▶ _Exercise objective_:
Look at the data below and print exactly the lines from its first line through the line with "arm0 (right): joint"; the pictures stay out of the copy.

▶ _Data block_:
------------------------------------------------------------
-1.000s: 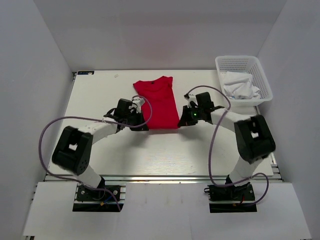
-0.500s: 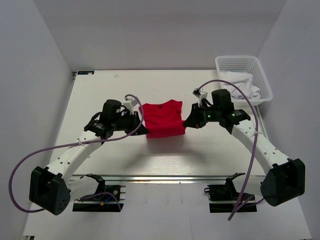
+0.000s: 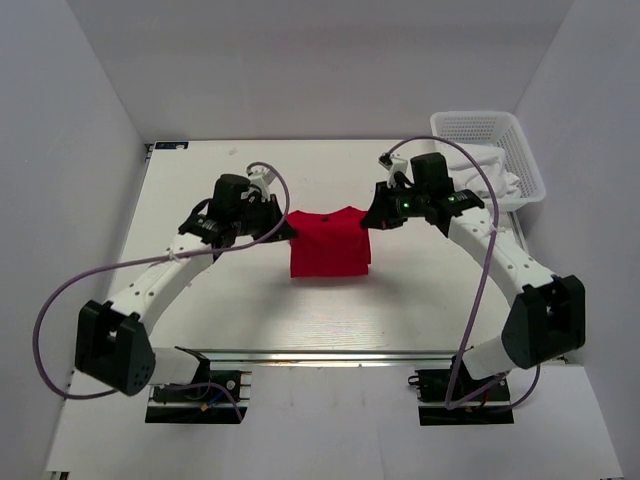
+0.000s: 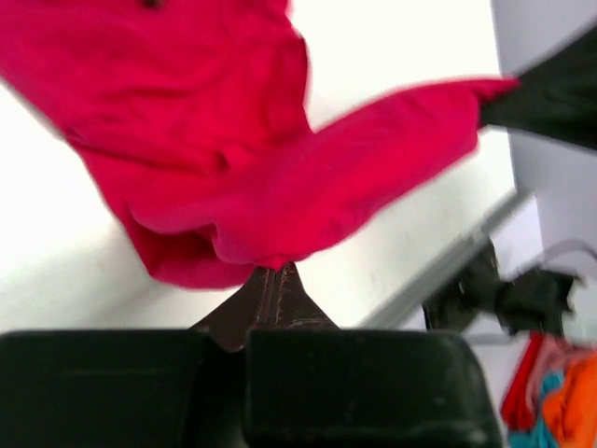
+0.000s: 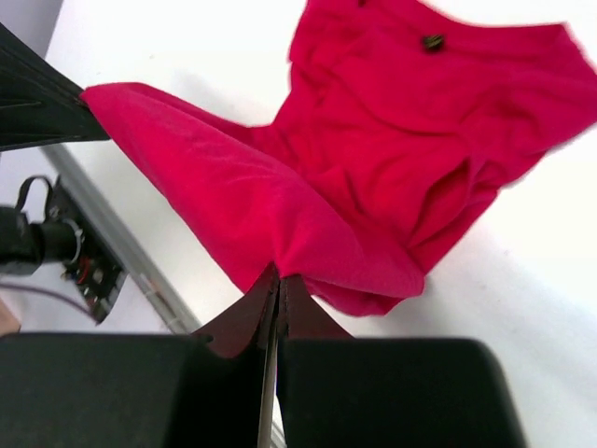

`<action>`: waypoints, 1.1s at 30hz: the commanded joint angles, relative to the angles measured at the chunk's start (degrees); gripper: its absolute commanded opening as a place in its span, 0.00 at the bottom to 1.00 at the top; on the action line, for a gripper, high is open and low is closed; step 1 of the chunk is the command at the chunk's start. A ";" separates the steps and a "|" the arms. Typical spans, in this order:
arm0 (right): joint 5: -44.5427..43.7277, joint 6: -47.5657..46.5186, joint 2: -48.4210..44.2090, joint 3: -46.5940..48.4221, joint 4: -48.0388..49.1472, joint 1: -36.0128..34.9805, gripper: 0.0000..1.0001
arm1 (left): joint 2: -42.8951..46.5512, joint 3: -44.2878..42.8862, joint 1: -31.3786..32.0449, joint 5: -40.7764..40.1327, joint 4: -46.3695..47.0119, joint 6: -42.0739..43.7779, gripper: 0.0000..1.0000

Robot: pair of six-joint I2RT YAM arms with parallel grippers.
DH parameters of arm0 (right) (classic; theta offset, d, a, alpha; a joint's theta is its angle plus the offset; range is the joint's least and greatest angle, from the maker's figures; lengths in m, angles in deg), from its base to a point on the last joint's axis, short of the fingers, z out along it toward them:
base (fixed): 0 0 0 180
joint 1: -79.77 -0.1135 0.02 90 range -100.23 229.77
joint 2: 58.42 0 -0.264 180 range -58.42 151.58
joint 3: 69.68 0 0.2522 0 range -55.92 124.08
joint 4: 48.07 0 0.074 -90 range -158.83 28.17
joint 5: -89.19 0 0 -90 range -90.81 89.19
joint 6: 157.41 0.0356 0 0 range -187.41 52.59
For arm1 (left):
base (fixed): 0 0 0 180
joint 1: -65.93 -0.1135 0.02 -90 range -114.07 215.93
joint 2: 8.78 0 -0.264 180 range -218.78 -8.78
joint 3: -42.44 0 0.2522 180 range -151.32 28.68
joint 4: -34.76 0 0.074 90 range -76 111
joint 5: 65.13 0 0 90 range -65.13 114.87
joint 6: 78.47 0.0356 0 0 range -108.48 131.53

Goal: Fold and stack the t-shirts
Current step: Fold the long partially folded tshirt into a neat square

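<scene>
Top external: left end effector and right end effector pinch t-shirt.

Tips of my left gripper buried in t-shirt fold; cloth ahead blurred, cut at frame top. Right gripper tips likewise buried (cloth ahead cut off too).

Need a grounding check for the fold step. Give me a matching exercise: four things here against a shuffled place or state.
Things:
1. t-shirt
2. basket
3. left fingers
4. right fingers

Place or state:
A. far right, white cloth inside
B. shut on the shirt edge nearer the basket
C. red, held between both arms
D. shut on the shirt edge away from the basket

Pairs: 1-C, 2-A, 3-D, 4-B
</scene>
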 commanded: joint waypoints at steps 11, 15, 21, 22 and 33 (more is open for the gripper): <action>-6.38 3.85 15.48 10.58 3.88 4.02 0.00 | -19.40 -19.12 -1.36 -18.16 -2.13 -0.77 0.00; -4.62 4.20 21.80 13.49 5.11 6.13 0.00 | -27.91 -26.13 -2.49 -21.23 -2.84 -0.07 0.00; -6.54 6.92 28.05 17.27 5.03 8.50 0.00 | -38.91 -36.78 -3.03 -18.52 -2.84 4.41 0.00; -7.33 7.01 28.41 17.36 5.29 9.11 0.00 | -40.49 -38.10 -3.55 -17.81 -2.84 5.11 0.00; -9.26 5.61 38.44 28.16 2.75 10.79 0.61 | -51.58 -49.27 -4.70 -13.68 -6.44 9.51 1.00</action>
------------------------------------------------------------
▶ _Answer for the task_:
-1.000s: 
-0.500s: 
+0.000s: 
+0.000s: 
+0.000s: 

`<action>`: waypoints, 1.1s at 30hz: the commanded joint angles, relative to the angles measured at the chunk's start (degrees); gripper: its absolute commanded opening as a place in its span, 0.00 at the bottom to 1.00 at the top; on the action line, for a gripper, high is open and low is closed; step 1 of the chunk is the command at the chunk's start. A ";" separates the steps and a "|" the arms. Typical spans, in this order:
arm0 (right): joint 5: -44.5427..43.7277, joint 6: -47.5657..46.5186, joint 2: -48.4210..44.2090, joint 3: -46.5940..48.4221, joint 4: -48.0388..49.1472, joint 1: -36.0128..34.9805, gripper: 0.0000..1.0001

Nothing else belongs in this output.